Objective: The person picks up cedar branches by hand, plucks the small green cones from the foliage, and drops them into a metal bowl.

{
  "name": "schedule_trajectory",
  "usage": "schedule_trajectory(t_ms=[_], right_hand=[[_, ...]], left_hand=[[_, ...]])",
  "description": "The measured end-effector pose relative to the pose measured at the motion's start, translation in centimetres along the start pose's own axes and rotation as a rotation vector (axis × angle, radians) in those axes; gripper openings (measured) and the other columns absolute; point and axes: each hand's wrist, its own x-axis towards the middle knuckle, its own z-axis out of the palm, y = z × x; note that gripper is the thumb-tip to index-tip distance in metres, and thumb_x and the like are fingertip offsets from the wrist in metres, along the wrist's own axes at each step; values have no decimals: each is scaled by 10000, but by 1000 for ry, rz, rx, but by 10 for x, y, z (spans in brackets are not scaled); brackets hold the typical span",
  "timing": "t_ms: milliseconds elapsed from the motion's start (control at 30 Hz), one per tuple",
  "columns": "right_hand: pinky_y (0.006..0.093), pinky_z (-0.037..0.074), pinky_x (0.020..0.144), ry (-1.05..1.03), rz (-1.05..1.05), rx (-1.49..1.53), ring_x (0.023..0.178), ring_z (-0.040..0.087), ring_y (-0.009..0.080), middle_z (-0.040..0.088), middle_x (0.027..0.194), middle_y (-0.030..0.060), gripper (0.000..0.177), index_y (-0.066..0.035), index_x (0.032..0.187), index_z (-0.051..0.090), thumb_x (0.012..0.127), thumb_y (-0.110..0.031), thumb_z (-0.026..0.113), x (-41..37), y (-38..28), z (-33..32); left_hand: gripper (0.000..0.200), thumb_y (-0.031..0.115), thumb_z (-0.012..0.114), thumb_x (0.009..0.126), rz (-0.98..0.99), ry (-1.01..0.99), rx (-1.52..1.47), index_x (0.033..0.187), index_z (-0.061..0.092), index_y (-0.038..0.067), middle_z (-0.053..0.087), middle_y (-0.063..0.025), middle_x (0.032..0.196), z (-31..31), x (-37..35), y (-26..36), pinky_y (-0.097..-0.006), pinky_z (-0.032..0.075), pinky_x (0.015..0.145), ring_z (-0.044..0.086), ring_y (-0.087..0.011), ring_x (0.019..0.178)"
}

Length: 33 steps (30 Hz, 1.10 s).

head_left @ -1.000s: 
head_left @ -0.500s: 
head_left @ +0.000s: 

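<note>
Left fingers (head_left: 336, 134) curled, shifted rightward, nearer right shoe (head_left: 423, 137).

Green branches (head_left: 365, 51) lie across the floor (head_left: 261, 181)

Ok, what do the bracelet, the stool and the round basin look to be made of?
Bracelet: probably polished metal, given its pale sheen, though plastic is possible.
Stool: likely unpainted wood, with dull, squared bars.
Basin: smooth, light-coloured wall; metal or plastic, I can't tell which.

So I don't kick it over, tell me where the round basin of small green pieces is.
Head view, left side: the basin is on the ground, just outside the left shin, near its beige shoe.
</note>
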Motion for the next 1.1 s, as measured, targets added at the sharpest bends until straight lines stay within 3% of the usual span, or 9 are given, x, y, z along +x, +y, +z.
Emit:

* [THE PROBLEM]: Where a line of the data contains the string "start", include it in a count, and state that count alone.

* [RESPONSE]: 2